“El Estado soy yo”, sólo eso
faltó que dijera Felipe “Milhouse” Calderón en el discurso (que más que
discurso, por momentos parecía sermón dominical) que dio en la Biblioteca del
Congreso de los Estados Unidos, en Washington D.C.
Para aquellos quienes se
preguntan por qué lo digo, ahí les va la explicación. Pues resulta que nuestro
H. capitán del barco, afirmó que la providencia (término teológico que indica
la soberanía, la supervisión, la intervención o el conjunto de acciones activas
de Dios en el socorro de los hombres) quiso ponerlo en la presidencia para que
combatiera al crimen organizado (¡que me sirvan dos de lo que él estaba
tomando!). O sea, ¡¿ahora resulta que también Dios pensó que López Obrador era
un peligro para México?! Esos sí son debrayes y no pedazos.

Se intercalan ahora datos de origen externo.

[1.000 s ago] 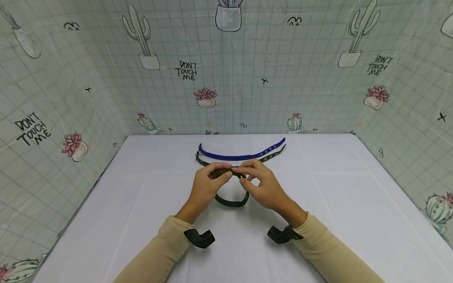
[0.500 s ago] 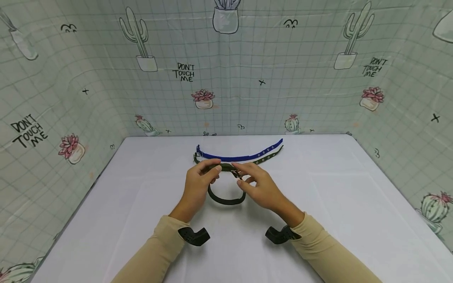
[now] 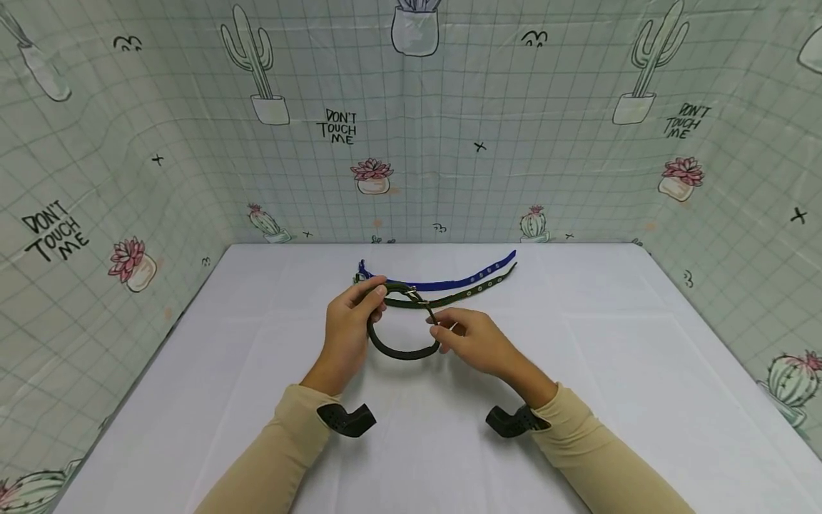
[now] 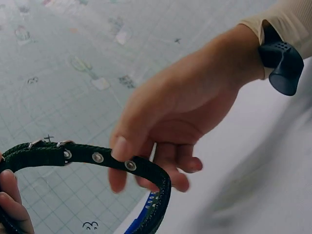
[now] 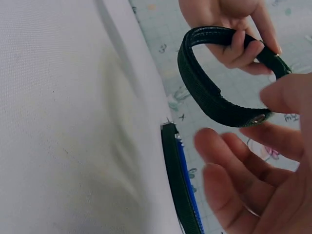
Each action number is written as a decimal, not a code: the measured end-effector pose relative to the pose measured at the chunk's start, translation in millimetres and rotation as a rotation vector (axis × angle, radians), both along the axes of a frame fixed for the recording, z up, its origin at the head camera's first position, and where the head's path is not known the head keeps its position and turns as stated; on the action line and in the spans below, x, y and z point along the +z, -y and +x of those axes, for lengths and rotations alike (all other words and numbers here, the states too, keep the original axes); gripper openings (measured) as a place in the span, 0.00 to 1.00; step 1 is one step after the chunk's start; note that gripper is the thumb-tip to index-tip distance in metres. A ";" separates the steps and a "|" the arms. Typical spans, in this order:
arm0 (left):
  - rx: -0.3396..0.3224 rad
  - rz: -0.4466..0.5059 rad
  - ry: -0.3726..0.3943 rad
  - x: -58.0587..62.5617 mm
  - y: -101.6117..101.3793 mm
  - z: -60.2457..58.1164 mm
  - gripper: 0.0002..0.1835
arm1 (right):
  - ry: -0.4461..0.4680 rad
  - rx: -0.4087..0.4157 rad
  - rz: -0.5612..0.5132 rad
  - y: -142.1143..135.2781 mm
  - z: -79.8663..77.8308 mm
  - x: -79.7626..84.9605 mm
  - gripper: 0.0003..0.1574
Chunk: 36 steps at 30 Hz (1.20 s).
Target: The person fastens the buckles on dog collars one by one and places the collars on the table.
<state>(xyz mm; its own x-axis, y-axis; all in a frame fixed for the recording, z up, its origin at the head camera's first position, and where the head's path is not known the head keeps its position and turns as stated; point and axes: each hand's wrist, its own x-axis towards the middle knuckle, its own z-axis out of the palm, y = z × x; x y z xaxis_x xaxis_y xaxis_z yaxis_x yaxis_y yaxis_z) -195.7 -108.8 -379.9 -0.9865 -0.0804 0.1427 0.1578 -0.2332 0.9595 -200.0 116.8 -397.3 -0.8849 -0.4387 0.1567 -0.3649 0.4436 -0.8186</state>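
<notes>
A dark green pet collar [image 3: 403, 355] is held up in a loop above the table, its strap passing through a metal buckle [image 3: 412, 291]. My left hand [image 3: 345, 328] grips the loop's left side close to the buckle, with the thumb on top. On the other side, the thumb and index finger of my right hand [image 3: 478, 344] pinch the strap. The left wrist view shows metal eyelets [image 4: 97, 157] along it, one right beside the right thumb. My remaining right fingers curl loosely below the collar [image 5: 195, 85] in the right wrist view.
Behind the hands, a blue collar [image 3: 443, 286] and another green collar [image 3: 472, 292] lie stretched out side by side on the white table [image 3: 610, 371]. A patterned cloth [image 3: 449, 107] with cactus drawings hangs around the back and sides.
My left hand has moved left and away from me with the collar. The right hand has shifted from beside the buckle down along the strap, so buckle and loop show more.
</notes>
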 end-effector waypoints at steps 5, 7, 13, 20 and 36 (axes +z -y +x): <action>0.018 0.004 0.017 -1.2 1.6 -1.5 0.17 | 0.119 0.073 -0.060 -0.4 -2.6 -3.8 0.23; 0.016 -0.009 0.016 -2.0 1.9 -1.9 0.15 | 0.146 0.079 -0.114 -0.5 -3.4 -5.9 0.23; -0.012 -0.156 0.003 -4.2 5.5 -6.0 0.11 | 0.213 0.045 -0.248 -0.5 -3.4 -4.9 0.20; -0.059 -0.491 0.000 -1.2 17.6 -6.5 0.13 | 0.262 0.019 -0.270 4.6 -6.9 -7.2 0.21; -0.022 -1.057 0.097 -8.7 41.2 -17.6 0.15 | 0.337 -0.027 -0.137 32.0 -30.1 -22.2 0.18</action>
<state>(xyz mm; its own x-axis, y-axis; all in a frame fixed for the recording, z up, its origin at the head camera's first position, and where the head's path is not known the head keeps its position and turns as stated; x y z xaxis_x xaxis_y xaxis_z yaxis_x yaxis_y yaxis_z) -213.3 -150.0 -388.7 -0.9971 0.0567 0.0507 0.0760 0.7247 0.6849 -230.1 84.8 -419.4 -0.9079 -0.4093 -0.0904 -0.0537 0.3275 -0.9433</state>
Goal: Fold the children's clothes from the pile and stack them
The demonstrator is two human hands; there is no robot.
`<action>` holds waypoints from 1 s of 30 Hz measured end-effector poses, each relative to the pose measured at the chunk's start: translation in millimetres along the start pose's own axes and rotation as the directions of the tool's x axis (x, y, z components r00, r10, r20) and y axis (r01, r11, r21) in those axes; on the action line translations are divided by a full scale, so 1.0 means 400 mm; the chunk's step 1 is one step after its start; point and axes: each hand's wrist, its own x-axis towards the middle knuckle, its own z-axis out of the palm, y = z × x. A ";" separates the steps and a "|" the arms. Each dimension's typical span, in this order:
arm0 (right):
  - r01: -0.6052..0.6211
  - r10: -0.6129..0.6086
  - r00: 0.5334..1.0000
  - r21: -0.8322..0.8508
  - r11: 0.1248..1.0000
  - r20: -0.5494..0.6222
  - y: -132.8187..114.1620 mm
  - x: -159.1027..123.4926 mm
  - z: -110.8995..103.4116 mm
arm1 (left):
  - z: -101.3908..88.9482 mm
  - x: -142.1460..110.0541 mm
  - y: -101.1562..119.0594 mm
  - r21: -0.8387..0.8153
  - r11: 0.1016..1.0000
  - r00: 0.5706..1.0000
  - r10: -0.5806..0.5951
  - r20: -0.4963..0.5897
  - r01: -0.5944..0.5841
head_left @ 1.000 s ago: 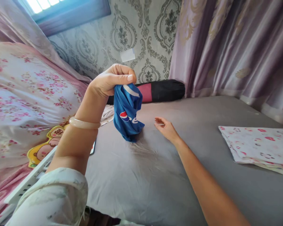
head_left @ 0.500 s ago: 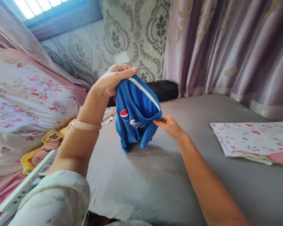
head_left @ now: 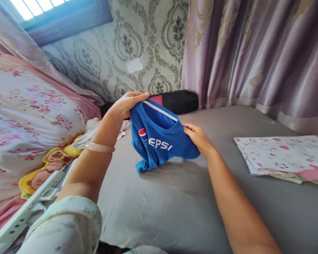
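Note:
A blue T-shirt (head_left: 161,135) with white lettering and a round red, white and blue logo hangs between my two hands above the bed. My left hand (head_left: 129,103) pinches it at the upper left, beside the neckline with its white inner tape. On the other side of the neckline, my right hand (head_left: 197,137) is closed on the shirt's right shoulder. The neck opening faces up and the lower part droops in folds toward the grey sheet (head_left: 159,208).
Folded patterned cloth (head_left: 281,155) lies on the bed at right. A black rolled bundle (head_left: 180,101) rests by the wall. At left are a white bed rail (head_left: 23,215), a yellow plush (head_left: 39,174) and a floral cover (head_left: 34,116). Purple curtains (head_left: 241,53) hang behind.
My left hand has come down and my right hand has moved slightly right and up. The shirt's front is spread wider, showing more lettering.

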 end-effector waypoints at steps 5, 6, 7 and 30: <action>0.080 -0.090 0.993 -0.137 0.987 -0.072 -0.004 -0.006 -0.014 | -0.021 0.003 -0.064 -0.021 0.994 0.994 -0.111 0.019 0.112; 0.084 -0.094 0.994 -0.153 0.985 -0.062 -0.001 -0.005 -0.020 | -0.025 0.002 -0.077 -0.024 0.992 0.992 -0.120 0.026 0.121; 0.093 -0.102 0.993 -0.163 0.982 -0.052 0.002 -0.004 -0.026 | -0.030 0.000 -0.091 -0.028 0.992 0.992 -0.125 0.033 0.126; 0.024 -0.071 0.989 -0.326 0.945 -0.131 0.096 0.027 -0.067 | -0.094 -0.028 -0.377 0.045 0.995 0.939 -0.096 0.331 0.086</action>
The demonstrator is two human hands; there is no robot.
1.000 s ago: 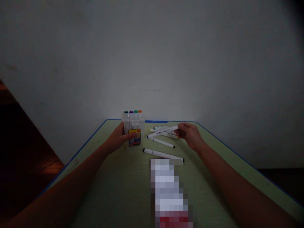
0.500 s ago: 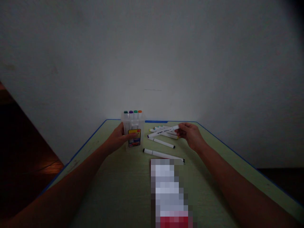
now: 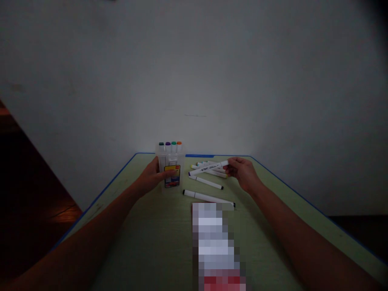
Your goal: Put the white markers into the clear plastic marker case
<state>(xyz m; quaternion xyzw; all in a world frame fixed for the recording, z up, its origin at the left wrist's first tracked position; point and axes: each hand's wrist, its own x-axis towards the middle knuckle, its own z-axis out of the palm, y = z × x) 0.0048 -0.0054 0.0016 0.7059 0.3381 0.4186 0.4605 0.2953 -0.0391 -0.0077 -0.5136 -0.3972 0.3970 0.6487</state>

Calderón se teletransportó (o lo
que se fumó lo colocó en una dimensión alterna, yo que sé) y por un momento
viajó al siglo XVIII y se sintió presidir alguna corte real europea, en los
momentos que los reyes afirmaban (y lo peor de todo, la gente lo creía) que era
la voluntad de Dios quien los colocaba en tan privilegiados puestos. Afortunadamente
la gente ya no lo cree (bueno, habrá algún despistado) y por el contrario, se
burla de quien se atreve a decirlo (y si no lo hacen, deberían, al menos de
Felipe porque o lo que dice no tiene sentido alguno o “la divina providencia” está
miope porque haberlo escogido precisamente a él no es de Dios).
Pero no sólo risa, sino pena me
da la forma en que se expresó Calderón, sobre todo por la talla de los
asistentes a la misa, digo, conferencia, entre quienes estaban los ex
secretarios de Estado, Henry Kissinger y James Baker; la directora del Fondo
Monetario Internacional, Christine Lagarde; y la Secretaria de Seguridad
Interna de EU, Janet Napolitano.
Calderón reconoció que se hablará
de violencia y del crimen organizado cuando se repase su gobierno, aunque se
justificó alegando que se puede observar un cambio en México al “aplicarse la
ley” (aunque no se sabe de qué ley hablaba, si de la ley fuga, la ley marcial,
la ley de “aquí mis chicharrones truenan). No cabe duda que el poder enloquece.